▶ WORK ORDER
Starting with the line that contains "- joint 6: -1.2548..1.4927" and stopping after the line that contains "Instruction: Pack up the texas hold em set", return each line below exactly as written, with no others.

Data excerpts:
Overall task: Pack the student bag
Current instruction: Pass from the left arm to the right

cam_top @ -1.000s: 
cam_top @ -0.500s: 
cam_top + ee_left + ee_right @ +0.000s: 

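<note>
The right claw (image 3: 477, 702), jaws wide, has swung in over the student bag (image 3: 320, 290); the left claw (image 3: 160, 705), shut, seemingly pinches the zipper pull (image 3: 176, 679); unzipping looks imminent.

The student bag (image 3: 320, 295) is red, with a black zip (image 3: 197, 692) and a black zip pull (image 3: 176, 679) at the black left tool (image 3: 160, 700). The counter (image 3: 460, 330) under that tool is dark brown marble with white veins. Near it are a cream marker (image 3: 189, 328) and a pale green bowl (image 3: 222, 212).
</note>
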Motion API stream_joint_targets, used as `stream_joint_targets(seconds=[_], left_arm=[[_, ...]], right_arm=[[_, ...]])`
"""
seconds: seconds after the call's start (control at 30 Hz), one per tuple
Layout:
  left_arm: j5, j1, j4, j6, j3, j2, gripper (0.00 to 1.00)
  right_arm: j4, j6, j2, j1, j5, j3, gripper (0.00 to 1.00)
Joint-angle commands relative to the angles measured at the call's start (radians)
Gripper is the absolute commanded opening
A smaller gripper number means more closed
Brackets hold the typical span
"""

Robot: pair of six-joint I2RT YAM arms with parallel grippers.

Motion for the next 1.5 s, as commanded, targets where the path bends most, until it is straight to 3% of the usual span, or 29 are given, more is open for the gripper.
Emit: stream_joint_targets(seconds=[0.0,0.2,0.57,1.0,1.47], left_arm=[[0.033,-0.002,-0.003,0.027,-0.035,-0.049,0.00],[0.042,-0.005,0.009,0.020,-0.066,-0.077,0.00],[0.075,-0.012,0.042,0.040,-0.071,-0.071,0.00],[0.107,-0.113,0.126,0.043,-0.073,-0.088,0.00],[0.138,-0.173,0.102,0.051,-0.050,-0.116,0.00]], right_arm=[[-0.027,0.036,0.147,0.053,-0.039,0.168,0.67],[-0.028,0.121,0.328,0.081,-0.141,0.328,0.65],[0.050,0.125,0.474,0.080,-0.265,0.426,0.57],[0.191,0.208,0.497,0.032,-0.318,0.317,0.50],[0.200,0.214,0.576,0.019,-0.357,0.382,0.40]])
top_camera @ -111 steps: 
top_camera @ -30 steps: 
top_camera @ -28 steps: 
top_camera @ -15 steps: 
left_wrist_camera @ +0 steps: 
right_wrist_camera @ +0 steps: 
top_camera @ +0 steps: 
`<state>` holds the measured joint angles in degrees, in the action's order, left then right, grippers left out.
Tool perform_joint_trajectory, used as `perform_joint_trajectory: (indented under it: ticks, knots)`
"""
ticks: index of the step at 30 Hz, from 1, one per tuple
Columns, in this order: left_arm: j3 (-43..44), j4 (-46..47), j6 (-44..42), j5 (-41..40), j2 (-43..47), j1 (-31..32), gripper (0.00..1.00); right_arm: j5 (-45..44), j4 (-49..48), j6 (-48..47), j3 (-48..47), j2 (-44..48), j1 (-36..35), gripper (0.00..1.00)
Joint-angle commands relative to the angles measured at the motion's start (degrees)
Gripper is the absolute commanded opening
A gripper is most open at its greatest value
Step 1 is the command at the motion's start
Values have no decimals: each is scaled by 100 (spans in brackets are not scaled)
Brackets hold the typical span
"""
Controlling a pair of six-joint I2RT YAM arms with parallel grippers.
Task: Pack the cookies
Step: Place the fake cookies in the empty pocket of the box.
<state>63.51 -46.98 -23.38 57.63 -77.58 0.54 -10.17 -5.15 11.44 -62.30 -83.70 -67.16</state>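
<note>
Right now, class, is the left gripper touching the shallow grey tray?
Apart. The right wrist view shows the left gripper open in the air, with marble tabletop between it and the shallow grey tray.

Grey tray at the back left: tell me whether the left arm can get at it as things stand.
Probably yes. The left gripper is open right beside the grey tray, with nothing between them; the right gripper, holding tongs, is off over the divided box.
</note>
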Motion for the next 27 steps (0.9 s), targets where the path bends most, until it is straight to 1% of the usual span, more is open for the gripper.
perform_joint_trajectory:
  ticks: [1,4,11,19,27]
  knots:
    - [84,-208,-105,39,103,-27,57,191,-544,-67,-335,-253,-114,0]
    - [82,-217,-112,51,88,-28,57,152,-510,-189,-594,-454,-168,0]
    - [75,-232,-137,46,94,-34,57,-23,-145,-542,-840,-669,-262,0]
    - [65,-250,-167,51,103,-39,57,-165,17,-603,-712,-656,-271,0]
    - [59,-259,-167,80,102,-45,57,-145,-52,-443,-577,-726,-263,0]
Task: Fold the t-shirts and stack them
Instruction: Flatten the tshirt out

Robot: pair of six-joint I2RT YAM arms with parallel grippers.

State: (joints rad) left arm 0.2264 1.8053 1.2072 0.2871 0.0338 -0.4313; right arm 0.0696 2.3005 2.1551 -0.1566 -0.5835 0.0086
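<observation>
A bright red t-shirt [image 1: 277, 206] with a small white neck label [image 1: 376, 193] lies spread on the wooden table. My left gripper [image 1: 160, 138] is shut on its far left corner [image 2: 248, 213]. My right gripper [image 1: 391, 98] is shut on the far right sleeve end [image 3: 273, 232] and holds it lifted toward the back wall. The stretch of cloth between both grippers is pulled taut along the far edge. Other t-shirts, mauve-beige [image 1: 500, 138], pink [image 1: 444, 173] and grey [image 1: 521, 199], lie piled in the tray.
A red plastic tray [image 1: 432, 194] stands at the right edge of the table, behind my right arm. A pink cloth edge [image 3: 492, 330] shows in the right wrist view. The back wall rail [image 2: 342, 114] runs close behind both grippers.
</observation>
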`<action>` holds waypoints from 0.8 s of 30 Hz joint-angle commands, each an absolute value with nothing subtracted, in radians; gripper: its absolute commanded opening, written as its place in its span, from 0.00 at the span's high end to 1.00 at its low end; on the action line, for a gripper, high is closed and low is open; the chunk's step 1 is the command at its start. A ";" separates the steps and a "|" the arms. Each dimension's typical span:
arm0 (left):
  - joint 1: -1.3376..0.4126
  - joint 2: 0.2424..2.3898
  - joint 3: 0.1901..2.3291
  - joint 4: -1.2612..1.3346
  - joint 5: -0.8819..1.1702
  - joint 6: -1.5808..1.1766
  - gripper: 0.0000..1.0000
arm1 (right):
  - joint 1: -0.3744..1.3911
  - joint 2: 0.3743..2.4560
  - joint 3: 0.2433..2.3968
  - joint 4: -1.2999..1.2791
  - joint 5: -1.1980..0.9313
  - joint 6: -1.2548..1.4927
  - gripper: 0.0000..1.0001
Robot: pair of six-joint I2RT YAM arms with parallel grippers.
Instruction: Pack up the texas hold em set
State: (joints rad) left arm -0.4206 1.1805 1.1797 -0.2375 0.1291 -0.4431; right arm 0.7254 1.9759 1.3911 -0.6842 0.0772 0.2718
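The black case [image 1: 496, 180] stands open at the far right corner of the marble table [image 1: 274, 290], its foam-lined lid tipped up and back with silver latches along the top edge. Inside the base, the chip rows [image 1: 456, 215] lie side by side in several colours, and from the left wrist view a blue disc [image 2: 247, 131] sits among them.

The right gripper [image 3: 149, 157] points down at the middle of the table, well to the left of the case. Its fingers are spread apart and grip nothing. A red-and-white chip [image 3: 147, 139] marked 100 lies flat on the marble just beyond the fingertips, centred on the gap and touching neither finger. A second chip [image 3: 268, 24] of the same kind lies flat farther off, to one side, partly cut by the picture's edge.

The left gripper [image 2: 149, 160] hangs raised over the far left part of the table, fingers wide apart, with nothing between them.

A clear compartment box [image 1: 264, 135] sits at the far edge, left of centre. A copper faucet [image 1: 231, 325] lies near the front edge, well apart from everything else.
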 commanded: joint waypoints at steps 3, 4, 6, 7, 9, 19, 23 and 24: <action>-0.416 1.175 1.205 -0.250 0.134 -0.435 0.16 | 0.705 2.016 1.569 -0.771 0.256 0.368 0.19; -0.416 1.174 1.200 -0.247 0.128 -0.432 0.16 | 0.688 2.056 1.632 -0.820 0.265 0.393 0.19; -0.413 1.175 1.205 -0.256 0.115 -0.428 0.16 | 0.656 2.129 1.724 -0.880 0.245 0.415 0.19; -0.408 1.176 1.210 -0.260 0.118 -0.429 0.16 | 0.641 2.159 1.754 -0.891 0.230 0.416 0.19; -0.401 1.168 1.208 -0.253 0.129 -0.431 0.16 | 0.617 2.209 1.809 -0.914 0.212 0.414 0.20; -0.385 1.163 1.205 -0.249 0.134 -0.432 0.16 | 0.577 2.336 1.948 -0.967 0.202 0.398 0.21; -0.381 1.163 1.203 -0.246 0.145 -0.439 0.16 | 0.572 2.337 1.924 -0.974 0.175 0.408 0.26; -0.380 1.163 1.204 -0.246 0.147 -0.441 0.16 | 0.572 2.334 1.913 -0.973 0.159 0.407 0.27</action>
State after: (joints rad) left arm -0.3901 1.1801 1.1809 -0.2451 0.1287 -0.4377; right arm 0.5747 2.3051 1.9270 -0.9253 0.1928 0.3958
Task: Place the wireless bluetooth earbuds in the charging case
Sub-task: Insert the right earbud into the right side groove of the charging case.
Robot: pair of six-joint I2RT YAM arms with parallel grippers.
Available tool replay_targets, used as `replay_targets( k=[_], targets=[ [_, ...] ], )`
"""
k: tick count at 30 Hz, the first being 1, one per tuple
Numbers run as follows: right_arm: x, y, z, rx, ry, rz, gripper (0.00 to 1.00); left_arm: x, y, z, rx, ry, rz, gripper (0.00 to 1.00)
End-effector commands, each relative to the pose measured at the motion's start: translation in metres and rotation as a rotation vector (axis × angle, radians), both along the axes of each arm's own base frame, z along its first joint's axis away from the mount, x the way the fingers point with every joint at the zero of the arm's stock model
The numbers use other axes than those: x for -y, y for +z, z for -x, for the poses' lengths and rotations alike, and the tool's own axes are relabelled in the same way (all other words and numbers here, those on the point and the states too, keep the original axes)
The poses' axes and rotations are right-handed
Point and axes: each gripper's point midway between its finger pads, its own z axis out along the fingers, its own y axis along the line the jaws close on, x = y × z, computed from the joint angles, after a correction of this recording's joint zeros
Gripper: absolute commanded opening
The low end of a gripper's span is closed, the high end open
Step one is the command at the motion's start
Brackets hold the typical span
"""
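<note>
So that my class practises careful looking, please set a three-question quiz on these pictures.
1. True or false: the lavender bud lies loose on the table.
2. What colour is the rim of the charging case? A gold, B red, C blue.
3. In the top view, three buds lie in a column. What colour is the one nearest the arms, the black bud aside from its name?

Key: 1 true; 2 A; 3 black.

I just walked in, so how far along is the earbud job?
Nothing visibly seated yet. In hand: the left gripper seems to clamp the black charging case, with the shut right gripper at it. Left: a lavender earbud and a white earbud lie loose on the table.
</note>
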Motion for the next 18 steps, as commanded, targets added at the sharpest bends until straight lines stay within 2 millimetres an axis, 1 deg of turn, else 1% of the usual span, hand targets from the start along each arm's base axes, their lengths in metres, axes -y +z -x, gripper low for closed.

▶ YOUR RESPONSE
  - joint 6: -1.2548..1.4927
  - gripper: 0.0000..1.0001
Robot: pair of six-joint I2RT YAM arms with parallel grippers.
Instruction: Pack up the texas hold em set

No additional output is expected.